PARIS (Reuters) - PSA Group said first-half sales dipped in Europe and continued to plunge in China, although the French carmaker’s formal return to the Iranian market kept its global numbers in positive territory, with a 2.3 percent overall sales gain.
The maker of Peugeot, Citroen and DS cars, which has agreed to buy Opel from General Motors in a deal closing this year, recorded 1.58 million worldwide vehicle sales in January-June, up from 1.54 million a year earlier.
But PSA’s Chinese woes deepened, with sales tumbling another 49 percent to just 152,380 vehicles and the Citroen brand down 63 percent. The prolonged slide has prompted a management and distribution shake-up as well as pledges by Chief Executive Carlos Tavares to rush out more SUVs.
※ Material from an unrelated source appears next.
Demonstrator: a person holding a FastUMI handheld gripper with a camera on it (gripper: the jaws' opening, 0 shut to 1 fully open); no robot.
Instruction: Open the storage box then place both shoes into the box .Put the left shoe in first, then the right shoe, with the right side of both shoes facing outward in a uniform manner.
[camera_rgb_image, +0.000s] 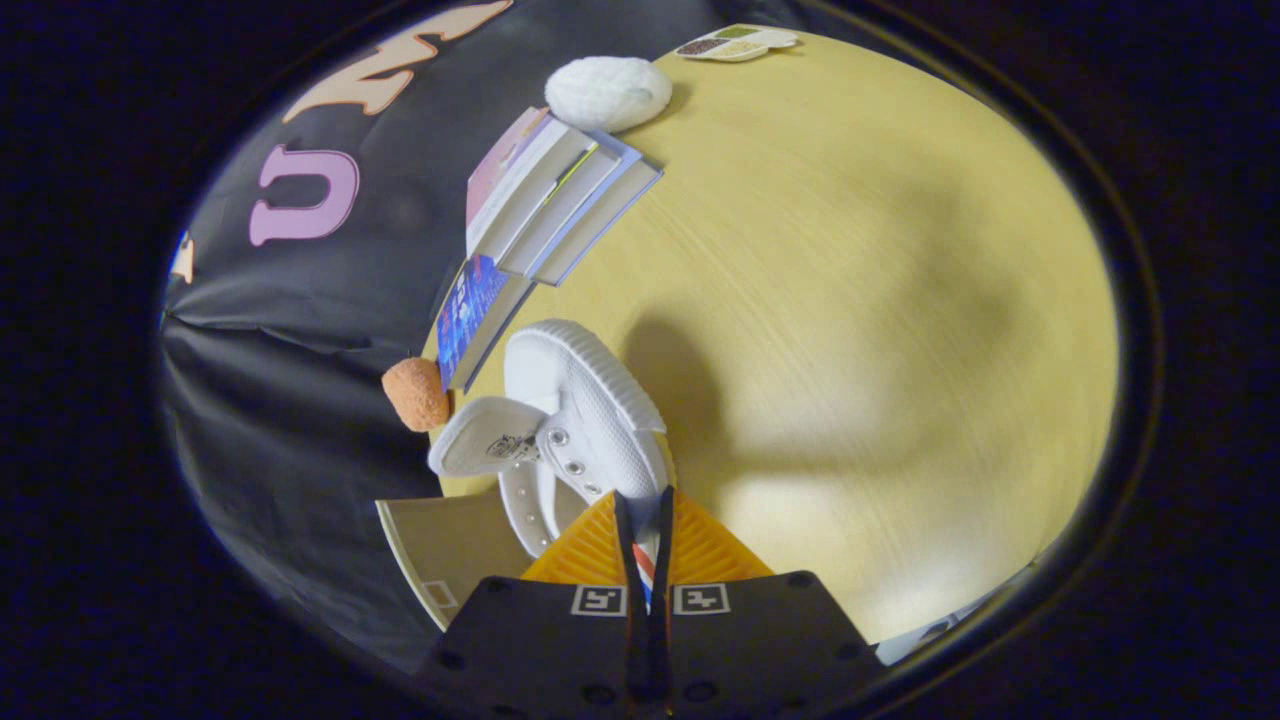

“Outside China, where we are restructuring our network, global sales of Citroen are increasing,” brand head Linda Jackson said in a company statement.
In Europe, PSA’s home region as well as its biggest, sales also dropped by 1.9 percent to 1.04 million vehicles, essentially weighed down by a sharp decline for the upscale DS brand, which slumped 45 percent.
Iran, however, was a bright spot in the first-half numbers. The resumption of official sales in the country helped PSA more than triple its Middle East and Africa deliveries to 277,971 vehicles. Excluding that region, PSA’s sales were down 11 percent.